La legge finanziaria 2007 all’articolo 1 comma 457 introduce formalmente il concetto di un sistema a “rete” per la gestione degli acquisti pubblici. Questa norma ha la duplice funzione di accorpare realtà centralizzate di acquisto già presenti sul territorio (che entreranno quindi a far parte della nuova fattispecie in via di creazione) e di individuare i soggetti incaricati dello sviluppo della rete di acquisto (le Regioni stesse, attraverso la Conferenza Stato/Regioni).


La suddetta finanziaria specifica che le Aziende Sanitarie Locali hanno l’obbligo di aderire alle convenzioni stipulate dalle centrali di committenza regionali. Vi è, inoltre, la possibilità di istituire centrali di committenza interregionali con il compito di stipulare convenzioni per l’acquisto di beni e servizi a favore di amministrazioni locali, di Asl (aventi già l’obbligo di aderire alle predette convenzioni), e di tutte le altre amministrazioni locali sul territorio.
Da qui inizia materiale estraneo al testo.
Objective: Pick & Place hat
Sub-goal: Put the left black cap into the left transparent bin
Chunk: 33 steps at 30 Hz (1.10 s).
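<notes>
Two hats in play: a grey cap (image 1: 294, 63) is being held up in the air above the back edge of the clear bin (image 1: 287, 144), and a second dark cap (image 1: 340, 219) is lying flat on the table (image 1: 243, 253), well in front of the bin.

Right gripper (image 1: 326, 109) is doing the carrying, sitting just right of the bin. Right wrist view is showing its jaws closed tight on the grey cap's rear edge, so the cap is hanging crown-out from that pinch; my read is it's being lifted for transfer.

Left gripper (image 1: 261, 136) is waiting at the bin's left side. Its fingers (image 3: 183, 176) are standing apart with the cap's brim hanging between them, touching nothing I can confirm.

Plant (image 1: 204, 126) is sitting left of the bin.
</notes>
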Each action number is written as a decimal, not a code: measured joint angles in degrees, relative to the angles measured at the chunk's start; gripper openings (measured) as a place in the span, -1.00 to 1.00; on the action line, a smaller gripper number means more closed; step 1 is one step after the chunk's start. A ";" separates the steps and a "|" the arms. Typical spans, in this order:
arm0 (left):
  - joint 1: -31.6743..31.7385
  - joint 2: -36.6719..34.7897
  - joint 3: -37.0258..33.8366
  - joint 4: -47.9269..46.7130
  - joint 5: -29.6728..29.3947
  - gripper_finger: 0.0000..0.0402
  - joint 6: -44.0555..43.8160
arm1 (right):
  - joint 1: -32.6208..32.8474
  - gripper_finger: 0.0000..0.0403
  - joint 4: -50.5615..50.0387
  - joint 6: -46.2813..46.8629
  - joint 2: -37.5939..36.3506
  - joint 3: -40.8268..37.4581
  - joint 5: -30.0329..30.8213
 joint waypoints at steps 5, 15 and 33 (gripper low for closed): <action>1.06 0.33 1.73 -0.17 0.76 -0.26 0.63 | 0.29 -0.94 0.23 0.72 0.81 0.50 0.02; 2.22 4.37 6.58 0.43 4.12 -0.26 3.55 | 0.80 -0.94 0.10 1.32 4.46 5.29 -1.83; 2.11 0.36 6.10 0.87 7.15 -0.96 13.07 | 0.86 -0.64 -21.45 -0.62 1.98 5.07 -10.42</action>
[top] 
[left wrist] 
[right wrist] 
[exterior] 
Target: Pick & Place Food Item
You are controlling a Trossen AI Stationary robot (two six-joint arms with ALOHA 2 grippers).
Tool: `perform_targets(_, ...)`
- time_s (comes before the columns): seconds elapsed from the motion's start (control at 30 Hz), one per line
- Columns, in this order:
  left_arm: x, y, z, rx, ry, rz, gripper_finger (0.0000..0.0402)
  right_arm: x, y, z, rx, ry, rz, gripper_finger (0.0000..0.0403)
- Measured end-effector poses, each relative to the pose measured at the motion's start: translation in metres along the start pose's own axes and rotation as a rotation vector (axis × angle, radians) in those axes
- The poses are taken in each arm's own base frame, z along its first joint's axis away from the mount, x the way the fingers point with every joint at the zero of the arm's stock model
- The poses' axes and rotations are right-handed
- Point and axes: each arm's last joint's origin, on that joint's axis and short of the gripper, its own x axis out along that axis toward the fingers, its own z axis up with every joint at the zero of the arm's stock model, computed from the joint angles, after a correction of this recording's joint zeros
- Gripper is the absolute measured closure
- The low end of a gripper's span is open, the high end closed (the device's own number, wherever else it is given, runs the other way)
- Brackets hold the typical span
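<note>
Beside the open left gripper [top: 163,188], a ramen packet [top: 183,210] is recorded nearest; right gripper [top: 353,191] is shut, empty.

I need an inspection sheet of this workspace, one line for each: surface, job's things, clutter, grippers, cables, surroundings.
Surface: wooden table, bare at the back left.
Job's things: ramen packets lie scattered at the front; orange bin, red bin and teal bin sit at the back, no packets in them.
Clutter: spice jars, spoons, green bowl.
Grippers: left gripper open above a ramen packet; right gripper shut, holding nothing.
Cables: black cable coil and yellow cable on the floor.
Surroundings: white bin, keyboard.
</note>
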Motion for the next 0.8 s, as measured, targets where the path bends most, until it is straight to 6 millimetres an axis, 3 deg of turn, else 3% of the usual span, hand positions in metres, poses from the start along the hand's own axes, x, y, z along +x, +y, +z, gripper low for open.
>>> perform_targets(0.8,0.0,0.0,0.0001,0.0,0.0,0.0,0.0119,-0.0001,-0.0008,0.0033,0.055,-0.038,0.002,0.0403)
Detto questo è poi compito delle Regioni procedere lungo l’iter tracciato dalla normativa, secondo le proprie preferenze.


Per verificare l’affermazione di Giannino ci rifacciamo al Rapporto 2010 dell’Avcp (Autorità per la Vigilanza sui Contratti Pubblici di Lavori, Servizi e Forniture) sul tema del procurement sanitario. Ecco una fotografia della situazione regionale al 2010, contenuta nel menzionato rapporto (a pag. 16), che individua non solo i diversi organismi creati per organizzare il procurement ma anche le differenze tra le diverse tipologie di centralizzazione del sistema di acquisto. Tali differenze dipendono esclusivamente dalla modalità in cui la Regione ha recepito le direttive. 


In generale, in Italia si rilevano tre tipologie di “aggregazione” degli acquisti sanitari:


– In alcune Regioni esiste un “Centro Acquisti Regionale” che si occupa del procurement non solo in ambito sanitario;


– in altre Regioni esiste un “Centro Acquisti Regionale” specializzato negli acquisti sanitari;


– infine, altre Regioni hanno preferito non modificare l’assetto istituzionale e non creare organi ad hoc per l’acquisto ma semplicemente aggregare più Asl nelle negoziazioni o individuare una Asl di riferimento.


Non possiamo scendere nel merito di ciascuna situazione regionale (le differenze sono davvero tante intermini di organizzazione, suddivisione delle competenze di acquisto, ecc.) ma non mancano gli esempi di come il sistema, sebbene eterogeneo, stia muovendosi verso una razionalizzazione e contenimento dei costi. I risultati sono in alcuni casi promettenti: per citare un esempio, secondo uno studio presentato nel gennaio 2012 dal Centro di Ricerche sulla Gestione dell’Assistenza Sanitaria e Sociale dell’Università Bocconi, il Sistema “ESTAV Centro” adottato nella Regione Toscana ha portato a risparmi per 238 milioni di euro dal 2005 al 2011 (slide 15). 


L’affermazione di Giannino non è quindi del tutto corretta. Anche se rimane la pratica di indire gare a livello aziendale, c’è uno sforzo ben chiaro di aggregazione degli acquisti che non può essere sottovalutato. L’affermazione di Giannino si merita quindi un “Nì”!